## Data extracted from a collection
#####
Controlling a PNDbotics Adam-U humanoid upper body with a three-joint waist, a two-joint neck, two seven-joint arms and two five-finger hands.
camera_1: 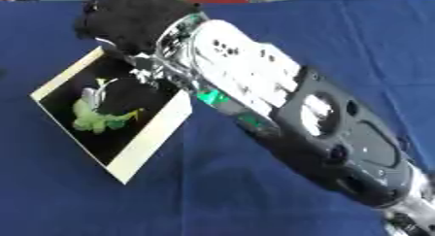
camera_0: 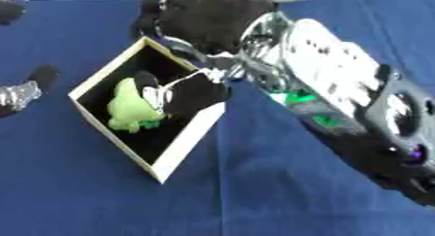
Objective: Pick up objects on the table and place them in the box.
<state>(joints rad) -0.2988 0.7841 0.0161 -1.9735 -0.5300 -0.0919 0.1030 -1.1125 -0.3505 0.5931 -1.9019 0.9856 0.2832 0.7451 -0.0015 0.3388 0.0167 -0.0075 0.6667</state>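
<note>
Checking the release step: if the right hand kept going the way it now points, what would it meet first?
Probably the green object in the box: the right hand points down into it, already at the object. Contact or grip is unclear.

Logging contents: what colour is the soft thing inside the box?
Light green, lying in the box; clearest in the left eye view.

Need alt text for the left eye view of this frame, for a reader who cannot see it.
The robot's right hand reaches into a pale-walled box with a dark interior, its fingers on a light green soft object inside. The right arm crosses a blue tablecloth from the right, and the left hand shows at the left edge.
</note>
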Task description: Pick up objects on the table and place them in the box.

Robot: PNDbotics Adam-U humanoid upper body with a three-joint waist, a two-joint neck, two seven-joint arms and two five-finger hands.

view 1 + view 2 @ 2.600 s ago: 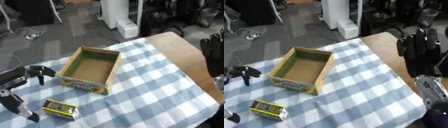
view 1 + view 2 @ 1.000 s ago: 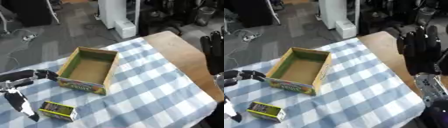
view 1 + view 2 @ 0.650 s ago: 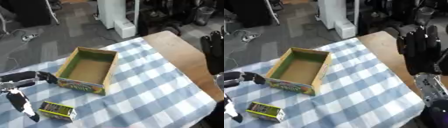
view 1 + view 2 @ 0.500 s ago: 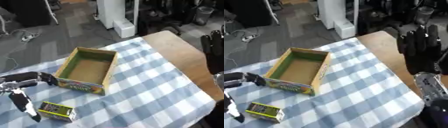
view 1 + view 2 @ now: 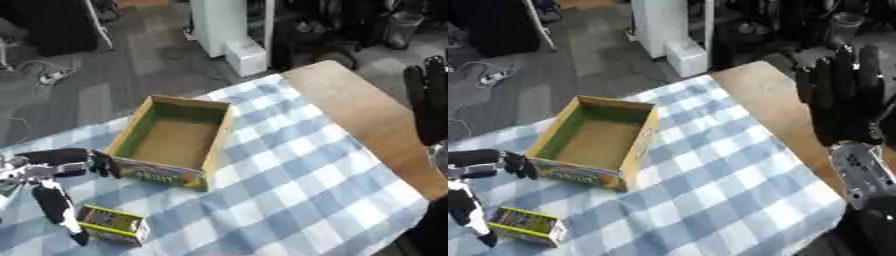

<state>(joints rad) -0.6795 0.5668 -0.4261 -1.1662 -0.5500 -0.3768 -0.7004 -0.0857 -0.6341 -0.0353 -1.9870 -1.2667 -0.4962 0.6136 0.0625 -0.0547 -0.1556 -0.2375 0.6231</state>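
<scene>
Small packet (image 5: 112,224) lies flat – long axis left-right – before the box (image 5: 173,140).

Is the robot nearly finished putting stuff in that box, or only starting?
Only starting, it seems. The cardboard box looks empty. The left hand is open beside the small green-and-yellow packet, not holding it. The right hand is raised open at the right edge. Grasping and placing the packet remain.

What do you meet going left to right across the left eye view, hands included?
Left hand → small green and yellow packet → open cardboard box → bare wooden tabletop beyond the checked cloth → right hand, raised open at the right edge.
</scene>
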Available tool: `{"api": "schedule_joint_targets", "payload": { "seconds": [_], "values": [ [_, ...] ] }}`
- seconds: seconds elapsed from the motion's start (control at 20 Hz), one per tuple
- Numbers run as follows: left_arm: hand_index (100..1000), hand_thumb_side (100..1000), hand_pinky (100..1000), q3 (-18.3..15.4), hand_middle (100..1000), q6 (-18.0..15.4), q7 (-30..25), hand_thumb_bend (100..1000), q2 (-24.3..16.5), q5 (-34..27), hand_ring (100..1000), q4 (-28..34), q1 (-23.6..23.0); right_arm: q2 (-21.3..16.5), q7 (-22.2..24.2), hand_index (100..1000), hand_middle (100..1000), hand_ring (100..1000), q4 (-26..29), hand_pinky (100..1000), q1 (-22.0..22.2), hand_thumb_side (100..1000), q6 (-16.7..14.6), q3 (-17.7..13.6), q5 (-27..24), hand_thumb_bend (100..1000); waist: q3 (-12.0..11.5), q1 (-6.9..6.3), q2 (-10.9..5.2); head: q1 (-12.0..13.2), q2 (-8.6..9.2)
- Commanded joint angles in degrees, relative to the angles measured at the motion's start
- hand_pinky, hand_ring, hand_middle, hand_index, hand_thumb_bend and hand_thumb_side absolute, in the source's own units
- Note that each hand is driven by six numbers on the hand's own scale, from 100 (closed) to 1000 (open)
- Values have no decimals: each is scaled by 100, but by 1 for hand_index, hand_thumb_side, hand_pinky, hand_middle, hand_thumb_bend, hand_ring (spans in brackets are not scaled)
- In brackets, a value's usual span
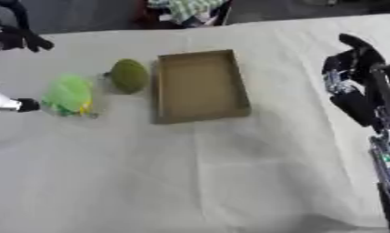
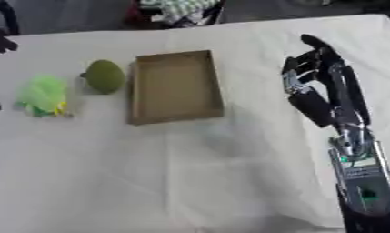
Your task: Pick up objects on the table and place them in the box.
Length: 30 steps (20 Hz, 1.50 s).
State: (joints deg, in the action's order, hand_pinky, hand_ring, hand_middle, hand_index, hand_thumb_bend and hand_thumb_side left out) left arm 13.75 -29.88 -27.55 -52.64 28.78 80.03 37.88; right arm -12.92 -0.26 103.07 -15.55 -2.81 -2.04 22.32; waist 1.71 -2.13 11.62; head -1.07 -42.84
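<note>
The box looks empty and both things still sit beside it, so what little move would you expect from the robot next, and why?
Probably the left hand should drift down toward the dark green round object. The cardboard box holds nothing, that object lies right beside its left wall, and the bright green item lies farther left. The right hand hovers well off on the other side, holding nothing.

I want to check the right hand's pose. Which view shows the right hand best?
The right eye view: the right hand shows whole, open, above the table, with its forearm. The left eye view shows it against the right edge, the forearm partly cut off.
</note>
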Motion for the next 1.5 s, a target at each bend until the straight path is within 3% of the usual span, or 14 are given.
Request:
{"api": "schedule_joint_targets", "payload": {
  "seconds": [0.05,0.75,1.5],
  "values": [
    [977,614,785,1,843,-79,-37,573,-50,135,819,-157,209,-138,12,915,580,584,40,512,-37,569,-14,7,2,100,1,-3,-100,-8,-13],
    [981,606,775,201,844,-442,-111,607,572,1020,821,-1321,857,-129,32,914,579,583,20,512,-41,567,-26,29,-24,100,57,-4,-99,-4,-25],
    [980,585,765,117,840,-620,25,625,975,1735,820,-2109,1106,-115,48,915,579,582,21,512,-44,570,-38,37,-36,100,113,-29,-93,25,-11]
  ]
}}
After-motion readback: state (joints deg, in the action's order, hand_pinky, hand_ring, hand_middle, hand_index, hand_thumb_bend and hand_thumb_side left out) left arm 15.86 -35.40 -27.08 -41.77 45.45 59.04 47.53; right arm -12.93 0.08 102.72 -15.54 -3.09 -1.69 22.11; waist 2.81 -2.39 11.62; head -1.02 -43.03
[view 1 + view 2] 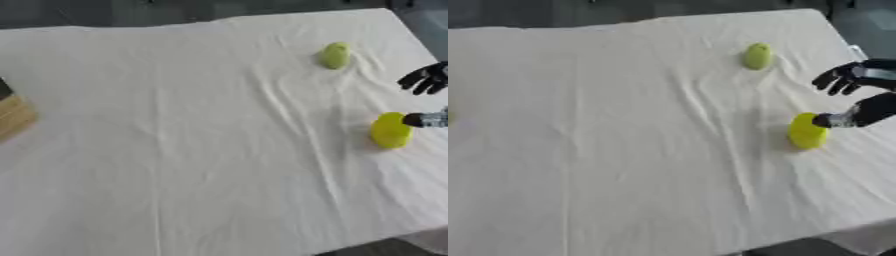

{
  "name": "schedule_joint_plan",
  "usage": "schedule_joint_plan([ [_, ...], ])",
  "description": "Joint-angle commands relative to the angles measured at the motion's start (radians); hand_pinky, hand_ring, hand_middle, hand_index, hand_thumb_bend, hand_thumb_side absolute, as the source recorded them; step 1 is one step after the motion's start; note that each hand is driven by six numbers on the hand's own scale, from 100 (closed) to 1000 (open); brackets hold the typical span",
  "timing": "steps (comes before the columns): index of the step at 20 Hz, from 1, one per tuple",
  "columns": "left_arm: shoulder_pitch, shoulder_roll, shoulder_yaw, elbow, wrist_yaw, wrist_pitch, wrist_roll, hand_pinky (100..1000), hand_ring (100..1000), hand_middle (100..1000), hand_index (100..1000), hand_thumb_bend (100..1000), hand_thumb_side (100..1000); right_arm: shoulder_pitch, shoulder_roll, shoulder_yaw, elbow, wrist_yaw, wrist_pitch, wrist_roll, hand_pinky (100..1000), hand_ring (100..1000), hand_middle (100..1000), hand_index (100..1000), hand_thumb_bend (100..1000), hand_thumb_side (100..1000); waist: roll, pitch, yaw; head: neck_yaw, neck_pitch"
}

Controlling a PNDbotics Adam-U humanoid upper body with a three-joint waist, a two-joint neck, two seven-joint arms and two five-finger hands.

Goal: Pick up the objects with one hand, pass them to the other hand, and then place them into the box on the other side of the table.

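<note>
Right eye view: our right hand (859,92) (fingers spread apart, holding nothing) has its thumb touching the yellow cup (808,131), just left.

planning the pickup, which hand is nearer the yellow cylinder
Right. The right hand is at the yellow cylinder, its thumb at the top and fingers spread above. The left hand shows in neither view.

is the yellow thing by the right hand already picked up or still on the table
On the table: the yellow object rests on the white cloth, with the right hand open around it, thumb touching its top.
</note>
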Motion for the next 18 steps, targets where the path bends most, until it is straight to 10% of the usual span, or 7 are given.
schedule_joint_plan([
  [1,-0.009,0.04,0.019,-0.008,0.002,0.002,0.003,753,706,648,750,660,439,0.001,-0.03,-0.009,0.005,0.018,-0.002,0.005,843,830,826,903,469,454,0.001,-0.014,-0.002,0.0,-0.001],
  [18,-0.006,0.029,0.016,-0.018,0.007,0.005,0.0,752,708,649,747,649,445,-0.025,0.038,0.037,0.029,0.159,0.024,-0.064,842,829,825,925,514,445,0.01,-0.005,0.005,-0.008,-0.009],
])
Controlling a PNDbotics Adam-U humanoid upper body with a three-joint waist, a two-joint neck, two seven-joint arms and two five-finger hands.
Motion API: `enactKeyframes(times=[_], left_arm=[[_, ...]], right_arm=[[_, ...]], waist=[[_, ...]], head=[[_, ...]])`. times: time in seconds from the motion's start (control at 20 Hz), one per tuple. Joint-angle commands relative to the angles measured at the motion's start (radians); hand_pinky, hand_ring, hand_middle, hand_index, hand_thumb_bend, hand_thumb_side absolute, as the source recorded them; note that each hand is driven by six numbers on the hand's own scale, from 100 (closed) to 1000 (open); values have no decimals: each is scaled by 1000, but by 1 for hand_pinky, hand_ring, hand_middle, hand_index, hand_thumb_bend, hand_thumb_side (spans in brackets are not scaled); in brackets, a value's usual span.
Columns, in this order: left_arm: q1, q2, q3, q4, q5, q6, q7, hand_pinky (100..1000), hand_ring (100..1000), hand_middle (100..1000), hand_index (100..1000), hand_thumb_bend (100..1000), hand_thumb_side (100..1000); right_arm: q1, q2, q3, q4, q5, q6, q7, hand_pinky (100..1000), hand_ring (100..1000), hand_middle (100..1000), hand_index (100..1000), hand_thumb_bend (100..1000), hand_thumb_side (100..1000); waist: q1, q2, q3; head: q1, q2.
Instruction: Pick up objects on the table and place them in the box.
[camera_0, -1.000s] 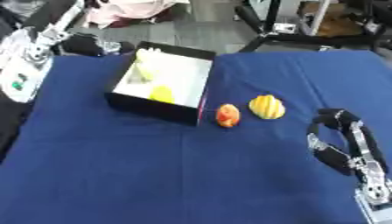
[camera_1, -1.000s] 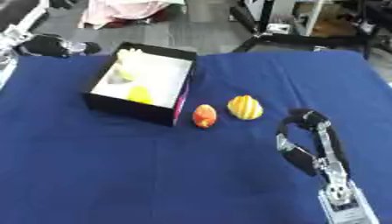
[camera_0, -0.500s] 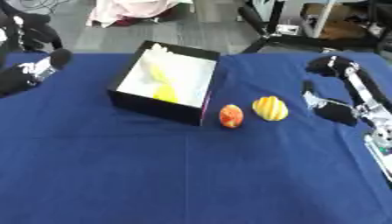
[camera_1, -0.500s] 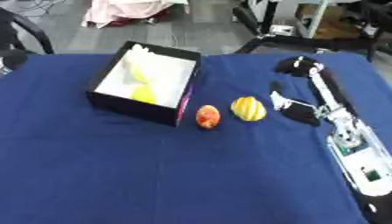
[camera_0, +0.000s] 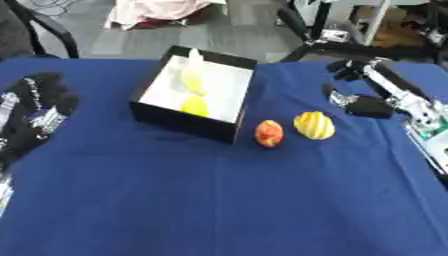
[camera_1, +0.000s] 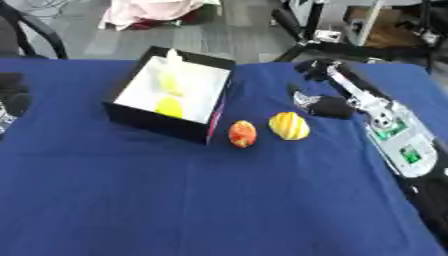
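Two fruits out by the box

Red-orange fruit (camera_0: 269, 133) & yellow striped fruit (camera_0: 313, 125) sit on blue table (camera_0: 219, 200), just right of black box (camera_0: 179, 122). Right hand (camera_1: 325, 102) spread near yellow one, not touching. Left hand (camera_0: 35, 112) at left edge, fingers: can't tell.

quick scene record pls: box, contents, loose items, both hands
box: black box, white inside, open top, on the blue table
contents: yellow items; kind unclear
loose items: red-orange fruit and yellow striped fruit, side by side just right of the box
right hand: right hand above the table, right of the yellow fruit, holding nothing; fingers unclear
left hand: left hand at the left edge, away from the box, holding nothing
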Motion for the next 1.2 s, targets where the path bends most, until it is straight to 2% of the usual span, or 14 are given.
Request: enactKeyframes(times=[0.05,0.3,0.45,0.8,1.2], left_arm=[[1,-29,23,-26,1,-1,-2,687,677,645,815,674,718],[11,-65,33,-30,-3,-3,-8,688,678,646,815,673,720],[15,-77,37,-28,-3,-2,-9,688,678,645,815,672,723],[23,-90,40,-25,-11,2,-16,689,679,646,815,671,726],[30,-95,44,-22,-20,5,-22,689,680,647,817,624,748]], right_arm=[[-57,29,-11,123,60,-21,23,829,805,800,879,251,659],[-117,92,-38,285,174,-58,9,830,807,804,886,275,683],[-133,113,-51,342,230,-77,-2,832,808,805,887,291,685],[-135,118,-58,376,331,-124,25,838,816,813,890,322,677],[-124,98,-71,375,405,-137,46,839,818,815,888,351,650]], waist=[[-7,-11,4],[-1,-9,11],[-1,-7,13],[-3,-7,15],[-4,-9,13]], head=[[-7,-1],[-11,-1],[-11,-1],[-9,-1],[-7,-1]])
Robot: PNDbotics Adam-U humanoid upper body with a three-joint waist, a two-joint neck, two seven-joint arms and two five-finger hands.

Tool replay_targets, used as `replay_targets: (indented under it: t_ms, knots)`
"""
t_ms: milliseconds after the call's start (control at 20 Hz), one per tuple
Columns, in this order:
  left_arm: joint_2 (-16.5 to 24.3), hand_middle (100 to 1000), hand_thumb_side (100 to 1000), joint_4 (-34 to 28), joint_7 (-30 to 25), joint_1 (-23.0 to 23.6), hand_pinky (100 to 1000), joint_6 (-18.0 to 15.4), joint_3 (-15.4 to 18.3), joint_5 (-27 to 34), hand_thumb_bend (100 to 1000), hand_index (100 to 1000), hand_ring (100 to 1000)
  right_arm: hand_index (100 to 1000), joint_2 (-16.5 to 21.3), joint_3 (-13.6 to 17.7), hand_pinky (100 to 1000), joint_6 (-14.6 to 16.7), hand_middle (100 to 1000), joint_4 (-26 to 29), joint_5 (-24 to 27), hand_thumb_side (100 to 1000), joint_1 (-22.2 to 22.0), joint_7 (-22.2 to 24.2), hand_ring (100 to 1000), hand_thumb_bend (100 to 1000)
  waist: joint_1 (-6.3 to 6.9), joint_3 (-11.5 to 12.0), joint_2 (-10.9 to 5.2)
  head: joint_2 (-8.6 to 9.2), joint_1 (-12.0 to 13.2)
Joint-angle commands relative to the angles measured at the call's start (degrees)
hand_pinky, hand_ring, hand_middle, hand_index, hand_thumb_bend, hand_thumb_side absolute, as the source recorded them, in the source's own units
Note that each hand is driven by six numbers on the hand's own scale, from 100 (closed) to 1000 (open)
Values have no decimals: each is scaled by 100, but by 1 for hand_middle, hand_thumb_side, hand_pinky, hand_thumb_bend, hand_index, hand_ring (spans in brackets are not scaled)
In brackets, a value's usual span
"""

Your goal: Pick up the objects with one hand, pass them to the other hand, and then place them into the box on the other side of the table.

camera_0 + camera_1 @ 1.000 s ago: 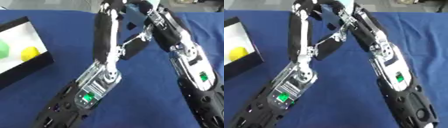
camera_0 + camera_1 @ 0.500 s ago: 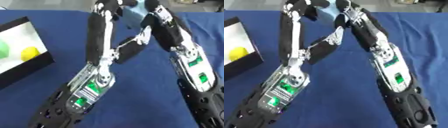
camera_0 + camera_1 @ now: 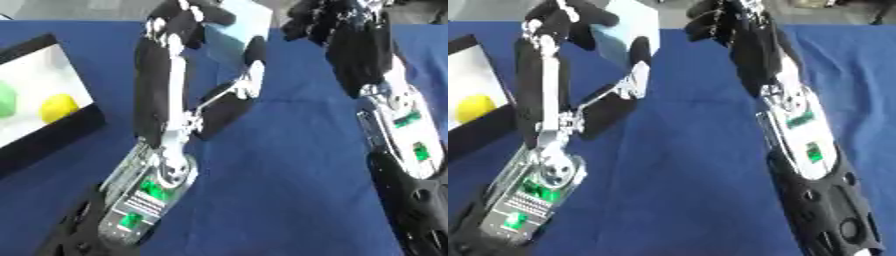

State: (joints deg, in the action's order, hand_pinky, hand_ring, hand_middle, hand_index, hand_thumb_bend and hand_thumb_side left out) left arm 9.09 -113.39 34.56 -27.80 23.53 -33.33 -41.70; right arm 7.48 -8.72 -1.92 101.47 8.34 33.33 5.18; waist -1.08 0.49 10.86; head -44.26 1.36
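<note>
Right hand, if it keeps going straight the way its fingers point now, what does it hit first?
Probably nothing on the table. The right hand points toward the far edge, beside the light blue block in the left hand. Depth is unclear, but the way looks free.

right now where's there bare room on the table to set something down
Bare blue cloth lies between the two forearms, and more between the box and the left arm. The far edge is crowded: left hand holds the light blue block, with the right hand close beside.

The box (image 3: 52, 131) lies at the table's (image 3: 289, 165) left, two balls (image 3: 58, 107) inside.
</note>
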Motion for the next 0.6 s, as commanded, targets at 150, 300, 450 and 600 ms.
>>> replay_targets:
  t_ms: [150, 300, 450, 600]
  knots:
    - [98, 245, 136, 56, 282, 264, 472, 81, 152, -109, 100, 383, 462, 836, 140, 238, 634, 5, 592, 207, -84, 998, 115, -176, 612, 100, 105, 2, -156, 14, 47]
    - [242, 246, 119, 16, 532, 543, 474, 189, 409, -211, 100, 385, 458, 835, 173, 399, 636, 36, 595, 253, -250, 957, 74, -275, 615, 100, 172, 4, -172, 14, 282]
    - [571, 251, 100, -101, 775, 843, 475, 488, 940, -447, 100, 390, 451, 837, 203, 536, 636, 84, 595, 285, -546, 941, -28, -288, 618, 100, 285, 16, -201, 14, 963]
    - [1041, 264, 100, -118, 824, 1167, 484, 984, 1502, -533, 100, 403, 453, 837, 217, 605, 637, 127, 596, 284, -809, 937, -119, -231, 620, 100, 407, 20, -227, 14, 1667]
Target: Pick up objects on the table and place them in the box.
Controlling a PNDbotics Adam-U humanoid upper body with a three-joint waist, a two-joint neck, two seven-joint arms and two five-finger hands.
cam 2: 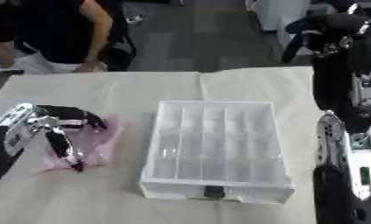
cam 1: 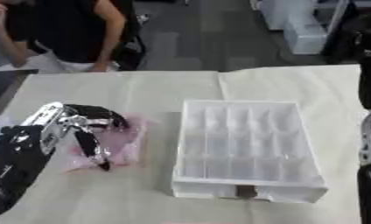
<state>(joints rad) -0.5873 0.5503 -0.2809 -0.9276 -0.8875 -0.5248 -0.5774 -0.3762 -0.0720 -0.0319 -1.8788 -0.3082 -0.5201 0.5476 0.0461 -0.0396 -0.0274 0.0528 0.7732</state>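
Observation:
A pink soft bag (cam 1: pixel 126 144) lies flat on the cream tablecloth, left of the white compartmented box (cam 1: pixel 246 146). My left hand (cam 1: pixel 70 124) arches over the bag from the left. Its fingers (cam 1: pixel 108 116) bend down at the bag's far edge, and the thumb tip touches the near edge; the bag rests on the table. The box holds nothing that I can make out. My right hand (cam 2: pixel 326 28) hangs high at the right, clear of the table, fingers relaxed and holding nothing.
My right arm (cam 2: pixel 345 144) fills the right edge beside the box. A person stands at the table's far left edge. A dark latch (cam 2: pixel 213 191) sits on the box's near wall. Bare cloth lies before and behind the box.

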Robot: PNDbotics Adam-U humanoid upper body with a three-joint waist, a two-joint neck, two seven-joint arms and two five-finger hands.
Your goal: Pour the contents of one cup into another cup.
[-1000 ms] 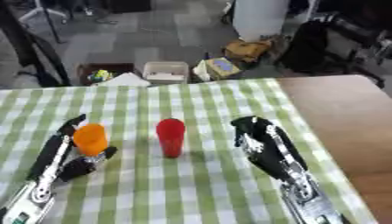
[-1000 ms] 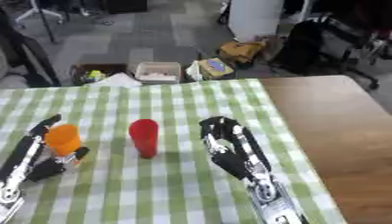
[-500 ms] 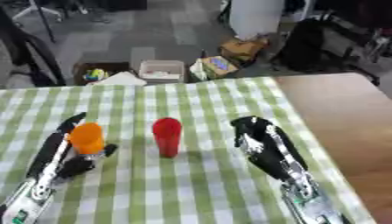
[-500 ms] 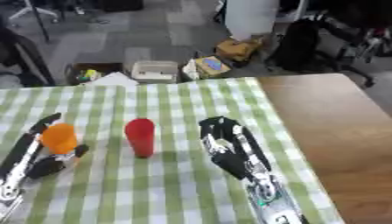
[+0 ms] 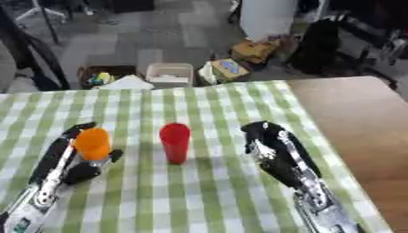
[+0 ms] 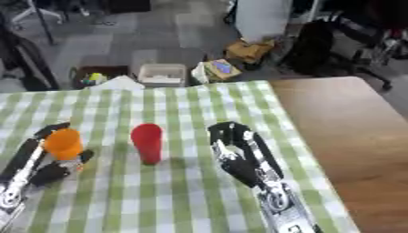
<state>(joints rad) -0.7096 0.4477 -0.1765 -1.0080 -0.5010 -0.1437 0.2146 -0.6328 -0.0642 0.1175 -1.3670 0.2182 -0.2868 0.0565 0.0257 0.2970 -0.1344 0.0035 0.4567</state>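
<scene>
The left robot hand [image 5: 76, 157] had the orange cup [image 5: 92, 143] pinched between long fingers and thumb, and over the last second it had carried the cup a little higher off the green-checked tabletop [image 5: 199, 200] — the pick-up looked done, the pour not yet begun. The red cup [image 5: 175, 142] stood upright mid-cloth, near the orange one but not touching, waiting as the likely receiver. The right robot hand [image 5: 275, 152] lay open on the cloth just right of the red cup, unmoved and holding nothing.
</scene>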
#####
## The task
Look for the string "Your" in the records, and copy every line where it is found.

## Task output
Your task: Pick up objects on the table and place them in the box.
Your goal: Pick up the objects with one hand, pass them to the other hand, and then place them into the box on the other side of the table.
Your goal: Pour the contents of one cup into another cup.

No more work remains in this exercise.